### DIRECTIONS FOR THIS TASK:
Given the records below, would you repeat exactly the lines that begin at the one containing "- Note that" and end at the one containing "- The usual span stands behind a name", inclusive?

### Extracted data entries:
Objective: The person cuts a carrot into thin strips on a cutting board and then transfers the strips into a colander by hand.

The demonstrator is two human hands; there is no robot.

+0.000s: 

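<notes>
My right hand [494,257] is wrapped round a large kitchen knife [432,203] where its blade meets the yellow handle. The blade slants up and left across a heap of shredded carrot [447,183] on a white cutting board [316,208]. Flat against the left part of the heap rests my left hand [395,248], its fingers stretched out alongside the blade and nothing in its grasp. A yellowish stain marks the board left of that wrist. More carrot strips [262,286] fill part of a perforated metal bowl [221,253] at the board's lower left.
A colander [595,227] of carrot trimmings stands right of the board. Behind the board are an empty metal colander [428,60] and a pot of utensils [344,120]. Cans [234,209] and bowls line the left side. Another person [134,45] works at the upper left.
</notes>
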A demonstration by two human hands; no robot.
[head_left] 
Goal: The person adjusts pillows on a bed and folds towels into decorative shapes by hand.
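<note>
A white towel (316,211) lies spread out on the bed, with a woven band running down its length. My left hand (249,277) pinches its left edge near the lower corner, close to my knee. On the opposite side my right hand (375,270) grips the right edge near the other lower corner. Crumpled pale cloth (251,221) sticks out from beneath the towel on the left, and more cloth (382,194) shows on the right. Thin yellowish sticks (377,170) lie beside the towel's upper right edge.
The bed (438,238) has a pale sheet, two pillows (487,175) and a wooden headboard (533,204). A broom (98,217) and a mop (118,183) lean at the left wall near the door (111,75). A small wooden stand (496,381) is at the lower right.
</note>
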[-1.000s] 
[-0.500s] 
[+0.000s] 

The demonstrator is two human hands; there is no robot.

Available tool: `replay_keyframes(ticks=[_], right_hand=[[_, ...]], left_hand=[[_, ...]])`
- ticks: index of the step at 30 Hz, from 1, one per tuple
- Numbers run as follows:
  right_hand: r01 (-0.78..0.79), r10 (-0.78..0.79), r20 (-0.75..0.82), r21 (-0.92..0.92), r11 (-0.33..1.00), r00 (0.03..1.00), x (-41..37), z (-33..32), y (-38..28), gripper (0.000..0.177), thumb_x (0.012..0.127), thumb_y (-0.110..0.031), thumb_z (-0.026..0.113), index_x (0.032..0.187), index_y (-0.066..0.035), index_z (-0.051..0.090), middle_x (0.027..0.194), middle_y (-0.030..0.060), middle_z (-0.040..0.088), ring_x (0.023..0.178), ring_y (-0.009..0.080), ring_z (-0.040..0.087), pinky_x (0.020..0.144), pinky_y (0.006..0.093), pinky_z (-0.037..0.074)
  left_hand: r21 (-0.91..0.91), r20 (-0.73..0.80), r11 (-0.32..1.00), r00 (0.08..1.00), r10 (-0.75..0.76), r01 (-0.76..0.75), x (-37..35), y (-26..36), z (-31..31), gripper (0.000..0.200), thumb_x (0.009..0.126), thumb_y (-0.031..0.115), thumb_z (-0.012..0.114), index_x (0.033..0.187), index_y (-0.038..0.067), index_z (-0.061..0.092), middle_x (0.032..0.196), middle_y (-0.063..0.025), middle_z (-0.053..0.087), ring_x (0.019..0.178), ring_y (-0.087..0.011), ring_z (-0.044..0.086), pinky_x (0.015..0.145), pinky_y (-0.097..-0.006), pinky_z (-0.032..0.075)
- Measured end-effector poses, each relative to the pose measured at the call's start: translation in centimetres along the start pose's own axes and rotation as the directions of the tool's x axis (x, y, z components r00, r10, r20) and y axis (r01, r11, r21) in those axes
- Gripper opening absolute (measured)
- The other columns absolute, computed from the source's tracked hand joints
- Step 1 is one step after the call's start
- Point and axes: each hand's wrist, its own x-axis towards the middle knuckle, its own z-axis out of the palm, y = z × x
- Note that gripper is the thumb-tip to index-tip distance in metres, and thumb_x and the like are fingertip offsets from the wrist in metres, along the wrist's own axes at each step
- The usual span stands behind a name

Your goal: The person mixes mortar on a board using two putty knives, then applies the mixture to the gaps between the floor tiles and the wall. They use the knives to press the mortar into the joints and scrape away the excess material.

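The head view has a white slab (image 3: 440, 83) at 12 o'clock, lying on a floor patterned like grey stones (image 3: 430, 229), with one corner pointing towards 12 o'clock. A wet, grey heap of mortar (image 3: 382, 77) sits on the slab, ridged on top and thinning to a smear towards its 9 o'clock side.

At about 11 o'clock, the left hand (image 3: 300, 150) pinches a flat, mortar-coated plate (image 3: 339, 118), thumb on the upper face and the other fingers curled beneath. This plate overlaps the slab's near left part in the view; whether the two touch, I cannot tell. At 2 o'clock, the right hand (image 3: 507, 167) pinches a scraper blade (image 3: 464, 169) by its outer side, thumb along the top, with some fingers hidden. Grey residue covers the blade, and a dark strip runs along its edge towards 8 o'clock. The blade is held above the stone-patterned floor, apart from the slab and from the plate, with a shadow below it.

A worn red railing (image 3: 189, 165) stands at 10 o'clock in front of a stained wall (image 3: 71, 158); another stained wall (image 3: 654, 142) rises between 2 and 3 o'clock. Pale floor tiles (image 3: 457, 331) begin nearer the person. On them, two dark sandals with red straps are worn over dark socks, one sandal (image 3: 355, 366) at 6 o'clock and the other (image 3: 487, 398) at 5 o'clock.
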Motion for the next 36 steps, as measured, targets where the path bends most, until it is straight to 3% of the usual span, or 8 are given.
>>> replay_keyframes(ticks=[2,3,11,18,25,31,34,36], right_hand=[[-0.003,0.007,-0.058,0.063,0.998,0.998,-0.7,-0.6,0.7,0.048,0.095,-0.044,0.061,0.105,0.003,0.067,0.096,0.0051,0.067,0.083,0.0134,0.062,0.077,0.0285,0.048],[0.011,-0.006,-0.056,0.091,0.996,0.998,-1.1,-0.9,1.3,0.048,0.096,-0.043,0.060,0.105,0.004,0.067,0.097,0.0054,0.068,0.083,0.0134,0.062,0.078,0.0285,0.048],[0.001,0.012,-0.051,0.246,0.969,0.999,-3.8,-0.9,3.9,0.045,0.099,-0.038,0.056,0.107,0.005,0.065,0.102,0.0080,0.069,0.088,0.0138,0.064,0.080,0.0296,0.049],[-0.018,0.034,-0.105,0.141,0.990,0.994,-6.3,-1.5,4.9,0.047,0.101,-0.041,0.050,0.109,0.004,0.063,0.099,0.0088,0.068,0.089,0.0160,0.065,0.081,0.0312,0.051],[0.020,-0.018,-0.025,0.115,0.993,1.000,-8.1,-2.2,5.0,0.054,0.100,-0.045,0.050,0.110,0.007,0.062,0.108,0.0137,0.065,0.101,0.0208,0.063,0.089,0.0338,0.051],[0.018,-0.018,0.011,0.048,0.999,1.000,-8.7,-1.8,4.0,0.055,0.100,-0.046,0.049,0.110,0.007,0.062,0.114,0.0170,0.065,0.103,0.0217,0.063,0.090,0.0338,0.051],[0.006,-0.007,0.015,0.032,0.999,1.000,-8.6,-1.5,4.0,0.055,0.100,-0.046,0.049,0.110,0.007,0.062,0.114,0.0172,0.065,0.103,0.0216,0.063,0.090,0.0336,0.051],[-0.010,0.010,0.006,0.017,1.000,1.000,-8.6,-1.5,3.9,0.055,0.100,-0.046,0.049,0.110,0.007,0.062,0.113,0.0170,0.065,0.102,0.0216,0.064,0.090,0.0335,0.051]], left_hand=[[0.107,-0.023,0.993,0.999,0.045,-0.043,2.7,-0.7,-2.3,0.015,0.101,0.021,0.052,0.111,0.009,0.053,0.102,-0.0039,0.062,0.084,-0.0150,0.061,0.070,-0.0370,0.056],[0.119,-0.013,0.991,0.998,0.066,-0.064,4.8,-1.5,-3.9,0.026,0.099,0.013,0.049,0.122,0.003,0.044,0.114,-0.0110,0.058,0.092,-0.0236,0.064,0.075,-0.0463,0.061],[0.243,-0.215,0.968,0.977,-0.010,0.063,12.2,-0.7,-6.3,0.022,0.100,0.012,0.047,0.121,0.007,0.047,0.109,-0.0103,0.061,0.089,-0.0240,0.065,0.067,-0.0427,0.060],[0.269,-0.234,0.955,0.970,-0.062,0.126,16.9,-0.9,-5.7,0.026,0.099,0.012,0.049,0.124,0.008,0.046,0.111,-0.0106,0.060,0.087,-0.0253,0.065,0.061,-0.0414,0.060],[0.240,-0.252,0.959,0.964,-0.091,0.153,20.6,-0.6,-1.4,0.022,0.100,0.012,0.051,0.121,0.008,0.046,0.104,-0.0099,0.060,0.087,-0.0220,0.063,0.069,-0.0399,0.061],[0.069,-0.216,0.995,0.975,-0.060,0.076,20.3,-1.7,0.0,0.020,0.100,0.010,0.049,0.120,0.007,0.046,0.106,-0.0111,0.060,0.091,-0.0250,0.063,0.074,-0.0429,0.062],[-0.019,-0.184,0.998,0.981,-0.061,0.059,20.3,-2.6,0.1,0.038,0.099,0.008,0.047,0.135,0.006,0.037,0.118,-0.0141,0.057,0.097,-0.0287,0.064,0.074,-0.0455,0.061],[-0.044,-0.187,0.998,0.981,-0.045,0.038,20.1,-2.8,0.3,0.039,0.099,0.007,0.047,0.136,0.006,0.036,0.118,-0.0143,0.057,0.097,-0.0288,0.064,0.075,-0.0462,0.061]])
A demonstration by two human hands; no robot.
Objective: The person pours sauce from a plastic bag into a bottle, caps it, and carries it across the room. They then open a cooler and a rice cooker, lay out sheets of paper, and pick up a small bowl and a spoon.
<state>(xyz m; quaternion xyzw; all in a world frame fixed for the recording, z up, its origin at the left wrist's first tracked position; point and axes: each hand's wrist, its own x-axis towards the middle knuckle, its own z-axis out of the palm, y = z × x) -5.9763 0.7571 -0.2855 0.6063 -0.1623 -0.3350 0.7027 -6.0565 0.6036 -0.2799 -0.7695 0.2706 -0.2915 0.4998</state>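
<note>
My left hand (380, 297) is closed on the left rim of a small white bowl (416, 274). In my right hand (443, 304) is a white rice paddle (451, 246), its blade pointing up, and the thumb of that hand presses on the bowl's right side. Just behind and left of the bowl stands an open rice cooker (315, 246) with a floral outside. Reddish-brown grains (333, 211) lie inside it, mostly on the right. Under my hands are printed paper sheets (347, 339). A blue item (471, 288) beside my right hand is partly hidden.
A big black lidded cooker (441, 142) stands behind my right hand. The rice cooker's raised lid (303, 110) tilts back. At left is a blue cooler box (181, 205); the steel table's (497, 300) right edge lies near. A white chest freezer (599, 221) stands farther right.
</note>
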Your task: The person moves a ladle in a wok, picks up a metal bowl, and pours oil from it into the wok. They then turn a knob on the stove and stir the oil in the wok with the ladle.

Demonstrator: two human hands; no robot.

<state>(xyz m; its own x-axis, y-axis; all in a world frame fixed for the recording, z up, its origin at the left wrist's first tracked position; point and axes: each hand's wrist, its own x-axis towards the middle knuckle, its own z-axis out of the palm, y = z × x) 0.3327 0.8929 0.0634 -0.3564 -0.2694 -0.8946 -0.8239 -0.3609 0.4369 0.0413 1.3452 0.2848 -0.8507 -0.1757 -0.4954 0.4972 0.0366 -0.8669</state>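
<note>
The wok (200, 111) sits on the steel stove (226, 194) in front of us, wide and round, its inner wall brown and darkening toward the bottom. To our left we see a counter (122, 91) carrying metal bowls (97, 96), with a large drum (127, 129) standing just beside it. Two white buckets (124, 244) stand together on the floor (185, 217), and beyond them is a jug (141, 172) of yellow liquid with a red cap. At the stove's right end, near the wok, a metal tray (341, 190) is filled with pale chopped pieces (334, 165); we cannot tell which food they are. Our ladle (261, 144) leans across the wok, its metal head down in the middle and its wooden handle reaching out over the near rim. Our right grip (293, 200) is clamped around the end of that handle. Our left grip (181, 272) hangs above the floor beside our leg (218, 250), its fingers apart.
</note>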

### ANSWER FOR THIS EXERCISE:
- Note that gripper is the thumb-tip to index-tip distance in metres, and thumb_x and the like are fingertip offsets from the wrist in metres, along the wrist's own axes at each step
- The usual span stands behind a name

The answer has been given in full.